Sounds great, thanks for doing this.

I think you used the velocity mode, not the x-fade mode. Right?
Sounds much better IMO, because you don't hear any voice doubling.

Chris Hein


----------



## madfloyd (Oct 19, 2017)

The Chris Hein SS library sounds VERY realistic. I have CSSS but I find it sounds very synthetic. Must investigate CHSS!


----------



## Maxfabian (Oct 19, 2017)

Przemek K. said:


> So, I fiddled a bit around this piece with the Chris Hein Solo Strings and came up with this version. It's only the first 30-31 bars, but I also created 3 different mixes.
> One with reverb, one without but with ER's and one completly dry. I do like the part from 23 sec upwards the most in this piece, it was fun to do.
> 
> https://www.dropbox.com/s/7p6cfe578zn1po0/Debussy mockup final - Przemyslaw Kopczyk.mp3?dl=0
> ...



Wow! This sounds great! Especial the final one. Do you find the library is easy to use? I don't like to hustle to much with midi information. 

Cheers


----------



## Rob (Oct 20, 2017)

excellent, Przemek! I really wanted to hear the CH version, thank you for doing it... btw, could it be that you have the viola up an octave there?


----------



## Przemek K. (Oct 20, 2017)

Chris Hein said:


> Hey Przemek,
> 
> Sounds great, thanks for doing this.
> 
> ...



Hi CHris, glad you like it Well yeah, I didn't use the xfade at all. Volume automation was enough to sculpt the dynamics here and there, especially since
the CH Solo Strings have up to 8 vel , so there are already lots of possible choices regarding tone and so on.


----------



## Przemek K. (Oct 20, 2017)

Maxfabian said:


> Wow! This sounds great! Especial the final one. Do you find the library is easy to use? I don't like to hustle to much with midi information.
> 
> Cheers



Thanks for your kind words Well, I do find it easy to use, although there are lots of features which can be great if you want to expand/enhance either your workflow
or musical "midi" performance. You can use them but you don't have to


----------



## Przemek K. (Oct 20, 2017)

Rob said:


> excellent, Przemek! I really wanted to hear the CH version, thank you for doing it... btw, could it be that you have the viola up an octave there?

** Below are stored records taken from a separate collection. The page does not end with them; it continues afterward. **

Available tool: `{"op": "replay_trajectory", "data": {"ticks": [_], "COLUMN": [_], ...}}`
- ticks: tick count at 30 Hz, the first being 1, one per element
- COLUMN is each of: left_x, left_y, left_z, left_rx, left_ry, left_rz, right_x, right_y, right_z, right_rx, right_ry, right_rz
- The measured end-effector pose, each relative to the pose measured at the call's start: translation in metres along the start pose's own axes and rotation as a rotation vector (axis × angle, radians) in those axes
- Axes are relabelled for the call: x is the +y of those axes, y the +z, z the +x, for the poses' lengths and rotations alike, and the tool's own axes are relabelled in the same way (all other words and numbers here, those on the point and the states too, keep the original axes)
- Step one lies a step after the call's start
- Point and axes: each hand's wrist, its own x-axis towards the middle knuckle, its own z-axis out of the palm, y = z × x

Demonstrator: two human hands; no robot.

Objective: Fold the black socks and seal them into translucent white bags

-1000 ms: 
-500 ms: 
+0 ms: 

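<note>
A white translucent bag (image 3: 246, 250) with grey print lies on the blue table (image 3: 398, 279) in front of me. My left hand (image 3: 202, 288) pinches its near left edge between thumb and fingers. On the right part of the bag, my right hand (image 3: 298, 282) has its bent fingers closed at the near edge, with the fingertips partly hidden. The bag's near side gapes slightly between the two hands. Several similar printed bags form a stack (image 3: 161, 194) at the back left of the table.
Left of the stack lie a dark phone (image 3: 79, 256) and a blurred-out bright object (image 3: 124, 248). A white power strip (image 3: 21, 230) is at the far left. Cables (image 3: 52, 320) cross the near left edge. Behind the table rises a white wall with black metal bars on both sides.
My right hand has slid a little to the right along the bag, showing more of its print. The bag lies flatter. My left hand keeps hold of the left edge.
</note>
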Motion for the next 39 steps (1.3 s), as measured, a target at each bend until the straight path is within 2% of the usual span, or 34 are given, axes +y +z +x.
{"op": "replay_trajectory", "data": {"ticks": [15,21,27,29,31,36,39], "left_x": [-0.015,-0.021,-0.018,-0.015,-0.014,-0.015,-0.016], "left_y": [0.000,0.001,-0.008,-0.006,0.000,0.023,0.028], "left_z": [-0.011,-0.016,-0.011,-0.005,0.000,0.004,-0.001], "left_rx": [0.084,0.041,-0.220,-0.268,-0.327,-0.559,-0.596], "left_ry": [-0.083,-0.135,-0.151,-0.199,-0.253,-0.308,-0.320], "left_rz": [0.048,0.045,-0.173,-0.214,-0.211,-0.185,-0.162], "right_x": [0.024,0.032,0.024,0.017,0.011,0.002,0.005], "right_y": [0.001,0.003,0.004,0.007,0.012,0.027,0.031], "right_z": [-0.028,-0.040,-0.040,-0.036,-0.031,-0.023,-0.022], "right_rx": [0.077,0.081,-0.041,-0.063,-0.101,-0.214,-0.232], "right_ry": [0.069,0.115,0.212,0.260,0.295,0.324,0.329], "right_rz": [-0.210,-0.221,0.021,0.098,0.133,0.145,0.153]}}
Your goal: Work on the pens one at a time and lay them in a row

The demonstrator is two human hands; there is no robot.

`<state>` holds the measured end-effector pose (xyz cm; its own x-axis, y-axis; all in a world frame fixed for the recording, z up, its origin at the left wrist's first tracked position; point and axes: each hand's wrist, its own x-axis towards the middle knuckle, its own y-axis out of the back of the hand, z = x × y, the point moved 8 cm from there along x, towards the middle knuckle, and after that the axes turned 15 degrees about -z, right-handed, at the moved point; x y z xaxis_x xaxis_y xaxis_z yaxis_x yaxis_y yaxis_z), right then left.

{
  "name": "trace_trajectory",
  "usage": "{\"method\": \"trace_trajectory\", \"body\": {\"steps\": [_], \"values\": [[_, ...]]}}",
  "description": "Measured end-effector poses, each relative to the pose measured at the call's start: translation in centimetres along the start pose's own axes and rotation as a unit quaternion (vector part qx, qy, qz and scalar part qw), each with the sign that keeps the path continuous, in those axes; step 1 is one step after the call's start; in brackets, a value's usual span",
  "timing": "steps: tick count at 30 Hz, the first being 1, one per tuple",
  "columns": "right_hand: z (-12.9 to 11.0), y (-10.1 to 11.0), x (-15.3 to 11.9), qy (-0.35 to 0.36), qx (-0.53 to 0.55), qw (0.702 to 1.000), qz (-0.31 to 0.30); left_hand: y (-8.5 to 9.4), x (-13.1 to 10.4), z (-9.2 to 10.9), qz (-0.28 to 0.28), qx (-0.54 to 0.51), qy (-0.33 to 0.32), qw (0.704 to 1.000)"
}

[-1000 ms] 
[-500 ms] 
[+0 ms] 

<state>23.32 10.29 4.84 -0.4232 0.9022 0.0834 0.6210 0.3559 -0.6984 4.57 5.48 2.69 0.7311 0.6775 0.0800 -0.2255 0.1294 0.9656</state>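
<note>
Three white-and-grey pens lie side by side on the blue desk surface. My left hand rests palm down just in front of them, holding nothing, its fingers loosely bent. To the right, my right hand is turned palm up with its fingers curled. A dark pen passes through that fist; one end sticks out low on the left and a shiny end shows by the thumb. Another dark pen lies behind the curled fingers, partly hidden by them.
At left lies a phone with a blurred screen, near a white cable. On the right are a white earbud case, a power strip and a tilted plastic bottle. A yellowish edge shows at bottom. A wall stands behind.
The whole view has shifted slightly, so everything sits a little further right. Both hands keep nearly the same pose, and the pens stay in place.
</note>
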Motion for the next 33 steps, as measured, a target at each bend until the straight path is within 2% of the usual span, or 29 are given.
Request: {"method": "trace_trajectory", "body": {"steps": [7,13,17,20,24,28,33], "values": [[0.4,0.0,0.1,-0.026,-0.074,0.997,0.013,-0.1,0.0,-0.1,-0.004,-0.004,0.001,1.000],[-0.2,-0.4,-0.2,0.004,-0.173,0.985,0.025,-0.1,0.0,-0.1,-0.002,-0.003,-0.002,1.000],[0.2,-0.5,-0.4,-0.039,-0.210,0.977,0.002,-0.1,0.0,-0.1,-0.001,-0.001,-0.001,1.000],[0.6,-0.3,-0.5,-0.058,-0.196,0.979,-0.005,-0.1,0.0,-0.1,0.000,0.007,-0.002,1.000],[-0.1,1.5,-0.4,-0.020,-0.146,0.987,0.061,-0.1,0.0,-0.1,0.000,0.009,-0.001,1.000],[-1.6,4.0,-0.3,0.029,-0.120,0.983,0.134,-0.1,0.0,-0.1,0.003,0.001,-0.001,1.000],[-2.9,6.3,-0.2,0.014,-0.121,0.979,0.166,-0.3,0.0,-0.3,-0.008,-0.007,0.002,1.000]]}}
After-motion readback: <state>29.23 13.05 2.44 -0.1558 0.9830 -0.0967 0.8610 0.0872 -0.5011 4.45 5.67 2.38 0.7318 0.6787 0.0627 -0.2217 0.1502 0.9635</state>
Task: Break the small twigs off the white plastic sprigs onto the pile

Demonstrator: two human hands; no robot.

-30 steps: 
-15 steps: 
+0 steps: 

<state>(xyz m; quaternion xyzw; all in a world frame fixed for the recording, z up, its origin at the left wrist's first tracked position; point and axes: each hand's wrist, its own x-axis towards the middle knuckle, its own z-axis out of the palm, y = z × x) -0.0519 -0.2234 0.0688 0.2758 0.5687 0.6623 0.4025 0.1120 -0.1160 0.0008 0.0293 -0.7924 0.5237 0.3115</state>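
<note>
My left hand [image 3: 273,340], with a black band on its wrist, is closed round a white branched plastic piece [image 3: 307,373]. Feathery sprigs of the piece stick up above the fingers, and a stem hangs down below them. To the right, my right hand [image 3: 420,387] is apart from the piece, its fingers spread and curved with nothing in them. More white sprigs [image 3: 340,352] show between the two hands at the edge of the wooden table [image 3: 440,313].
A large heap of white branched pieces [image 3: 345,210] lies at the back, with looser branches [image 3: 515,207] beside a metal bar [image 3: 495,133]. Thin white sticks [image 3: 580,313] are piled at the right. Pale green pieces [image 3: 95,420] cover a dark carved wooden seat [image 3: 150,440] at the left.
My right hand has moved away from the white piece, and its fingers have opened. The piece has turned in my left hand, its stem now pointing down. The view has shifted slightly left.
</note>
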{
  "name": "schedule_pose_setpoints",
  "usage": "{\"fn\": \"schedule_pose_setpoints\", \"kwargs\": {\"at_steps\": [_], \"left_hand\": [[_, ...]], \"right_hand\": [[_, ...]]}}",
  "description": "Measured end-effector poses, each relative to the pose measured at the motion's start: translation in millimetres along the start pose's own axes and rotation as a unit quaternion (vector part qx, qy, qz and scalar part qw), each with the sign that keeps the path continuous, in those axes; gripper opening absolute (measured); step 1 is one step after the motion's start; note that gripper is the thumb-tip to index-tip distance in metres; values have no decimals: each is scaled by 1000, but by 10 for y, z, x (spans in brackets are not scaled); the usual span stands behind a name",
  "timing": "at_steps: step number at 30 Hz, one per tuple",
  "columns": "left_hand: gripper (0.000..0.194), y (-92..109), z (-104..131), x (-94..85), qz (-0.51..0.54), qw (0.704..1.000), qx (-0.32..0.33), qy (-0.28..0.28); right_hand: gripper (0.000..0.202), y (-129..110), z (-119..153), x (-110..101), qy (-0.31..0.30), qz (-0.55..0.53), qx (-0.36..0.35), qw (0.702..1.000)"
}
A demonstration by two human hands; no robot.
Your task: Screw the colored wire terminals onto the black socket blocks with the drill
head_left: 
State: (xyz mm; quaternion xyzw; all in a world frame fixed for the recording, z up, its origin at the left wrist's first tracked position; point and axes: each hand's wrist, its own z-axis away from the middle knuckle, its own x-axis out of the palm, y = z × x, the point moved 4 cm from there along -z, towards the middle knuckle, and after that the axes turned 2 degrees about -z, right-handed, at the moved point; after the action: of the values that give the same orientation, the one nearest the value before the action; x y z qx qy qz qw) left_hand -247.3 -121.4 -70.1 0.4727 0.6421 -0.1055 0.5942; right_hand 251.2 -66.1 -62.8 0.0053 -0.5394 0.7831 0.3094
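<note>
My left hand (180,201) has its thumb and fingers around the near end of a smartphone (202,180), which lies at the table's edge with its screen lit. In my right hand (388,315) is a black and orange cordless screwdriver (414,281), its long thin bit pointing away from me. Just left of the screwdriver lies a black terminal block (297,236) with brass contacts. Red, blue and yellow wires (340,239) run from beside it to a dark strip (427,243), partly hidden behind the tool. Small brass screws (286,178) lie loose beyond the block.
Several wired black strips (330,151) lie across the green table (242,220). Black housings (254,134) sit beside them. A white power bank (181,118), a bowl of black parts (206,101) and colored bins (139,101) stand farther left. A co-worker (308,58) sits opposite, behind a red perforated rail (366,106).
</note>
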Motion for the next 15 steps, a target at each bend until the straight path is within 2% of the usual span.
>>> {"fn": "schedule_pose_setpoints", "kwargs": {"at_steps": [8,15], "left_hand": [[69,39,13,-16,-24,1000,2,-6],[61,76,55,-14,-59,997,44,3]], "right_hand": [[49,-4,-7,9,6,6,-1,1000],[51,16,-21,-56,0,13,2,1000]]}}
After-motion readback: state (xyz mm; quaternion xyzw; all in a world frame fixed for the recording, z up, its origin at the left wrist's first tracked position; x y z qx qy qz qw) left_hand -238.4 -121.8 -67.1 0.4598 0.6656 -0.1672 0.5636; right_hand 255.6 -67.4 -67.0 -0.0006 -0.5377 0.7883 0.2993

Hi Rob, glad you like it too It is a very interesting piece you did choose to do a mockup. I had a blast with the it, especially from 24 sec upwards. Kinda love that part. Now to your question regarding the viola. Actually I didn't change the octave of the violas midi part, left it as it was. Who knows, maybe because I went to all the details in this mockup, that I may have accidentally change something in the instruments setup.


----------



## mikeh-375 (Oct 20, 2017)

Przemek,

Great job. What a great thread and forum this is that members who know how to, are prepared to post demos like this and not just Przemek! I am probably going to purchase what is missing from my CH solos having heard this.


----------



## Rob (Oct 20, 2017)

Przemek K. said:


> Hi Rob, glad you like it too It is a very interesting piece you did choose to do a mockup. I had a blast with the it, especially from 24 sec upwards. Kinda love that part. Now to your question regarding the viola. Actually I didn't change the octave of the violas midi part, left it as it was. Who knows, maybe because I went to all the details in this mockup, that I may have accidentally change something in the instruments setup.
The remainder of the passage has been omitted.